Half of my ancestors are Irish. I look it. My daughter looks it. Dark hair, pale skin, light eyes. But the Irish is a long way back. We can't claim "Irish" like "Kiss Me, I'm Irish!" People would look at us as though we were insane. We present old timey-English. We've had some drinkers on that side of the family, but they mostly drank martinis. Certainly there are some gorgeous "Dark Irish" men lurking in the branches of our family tree, and they could sling the blarney with the best of them...except that they also passed for more of the Dean-o and Sinatra set than the Danny Kaye and Mickey Rooney crowd. I've read Irish literature, I've studied a smidgen of Irish history, I've been to Ireland, some of my best friends are Irish. But I could not claim to have any biological or primal connection to that particular brand of Irish angst and tragedy that seems...stop me if I'm being shockingly stereotypical here, I'm not trying to be, I'm really struggling with the limitations of my feeble vocabulary...to be part of the blood and sinew of the Irish. The tradition of political "troubles," the famine, the church...I don't know where it all comes from. History? Genetics? Cultural inheritance? The weather? The nostril-singeing olfactory memory of burning turf?
On the other hand, I've never met an Irish person who wasn't completely welcoming, friendly, fun, interesting, interested, imaginative, and joyful. Not to mention funny as hell. I don't know how to reconcile these opposing perceptions.
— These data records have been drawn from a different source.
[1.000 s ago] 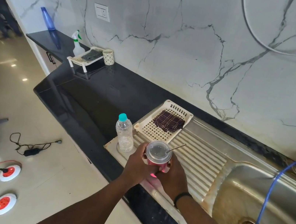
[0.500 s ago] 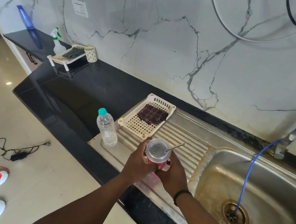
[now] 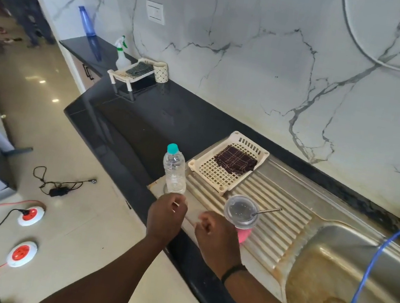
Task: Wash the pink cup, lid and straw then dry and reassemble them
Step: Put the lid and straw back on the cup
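Head view: pink plastic cup [image 3: 243, 234] stands upright on the ribbed steel drainboard [image 3: 283, 217], near its front edge, assembled — clear round lid [image 3: 241, 210] seated on top, thin metal straw [image 3: 267, 210] slanting out toward the sink basin [image 3: 362, 276]. Right hand [image 3: 217, 235] sits just left of the cup, fingers loosely curled, gripping nothing; contact with the cup cannot be determined. Left hand [image 3: 166, 214] hovers at the drainboard's front-left corner, fingers loosely curled, empty. Clear water bottle with teal cap [image 3: 174, 171] stands at that corner. Cream slotted plastic tray [image 3: 211, 171] — holding a dark checked cloth [image 3: 235, 159] — occupies the rear-left corner.
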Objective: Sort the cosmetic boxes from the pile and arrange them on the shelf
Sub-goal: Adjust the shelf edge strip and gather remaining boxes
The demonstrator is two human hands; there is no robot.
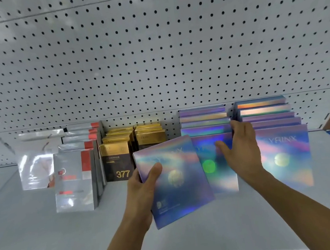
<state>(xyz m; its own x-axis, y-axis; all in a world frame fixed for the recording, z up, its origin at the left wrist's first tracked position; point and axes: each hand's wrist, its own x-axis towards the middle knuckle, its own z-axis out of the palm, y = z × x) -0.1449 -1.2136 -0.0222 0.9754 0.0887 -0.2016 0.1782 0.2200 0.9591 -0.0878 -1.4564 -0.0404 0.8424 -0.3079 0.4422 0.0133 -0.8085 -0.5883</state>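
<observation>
**Head view: holographic box held at the shelf front**

Head camera looks at a white pegboard [152, 54] filling twelve o'clock, above a grey shelf [38, 231]. Two rows of holographic boxes [284, 152] stand at three o'clock, gold boxes [119, 161] at centre, silver-red boxes [73, 180] at nine o'clock. Left hand [142, 189] grips a tilted holographic box [176, 181] at six o'clock. Right hand [241, 149] lies with straight fingers against the front box of the nearer row.

Grey shelf [39, 237]: silver-red boxes [75, 182] and gold boxes [119, 161] stand left of the left hand [142, 191]; holographic rows [284, 152] stand behind and beside the right hand [241, 153].
</observation>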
It might be that my sense of the Irish sturm und drang is derived only from literature.
My mother recently gave me her copy of Anne Enright's The Gathering, a recent Man Booker prize winner. I tend to like the selections for the Booker prize: The Bone People, by Keri Hulme, is a long time favorite, I loved The English Patient, Life of Pi, The God of Small Things. I should have been more cautious, however, given the fact that she's also once given me a Booker prize award winner, The Sea, by John Banfield, that made me want to immediately drink myself into a stupor and jump off a building. I hated it. But maybe you already picked up on that.
The Gathering is the story of an Irish family of about seventy children, or maybe 10, their early-stage dementia mother, the miscarriages, the abuse, the complicated love affairs, the alcoholism, the death, and the suffering they endured. Or didn't. The occasional spurt of unusual and effective prose did not keep me from having to flip back and forth between pages because I kept feeling as though I SURELY must have missed a page somewhere. Stream of Consciousness + WRH = Not a Good Situation. One review I read mentioned "dreamy prose" and a "dream-like" narrative structure in which events and characters surface, dive deep, then resurface again later. Once they'd gone under, I couldn't help but wish that they'd stayed under. It was exhausting.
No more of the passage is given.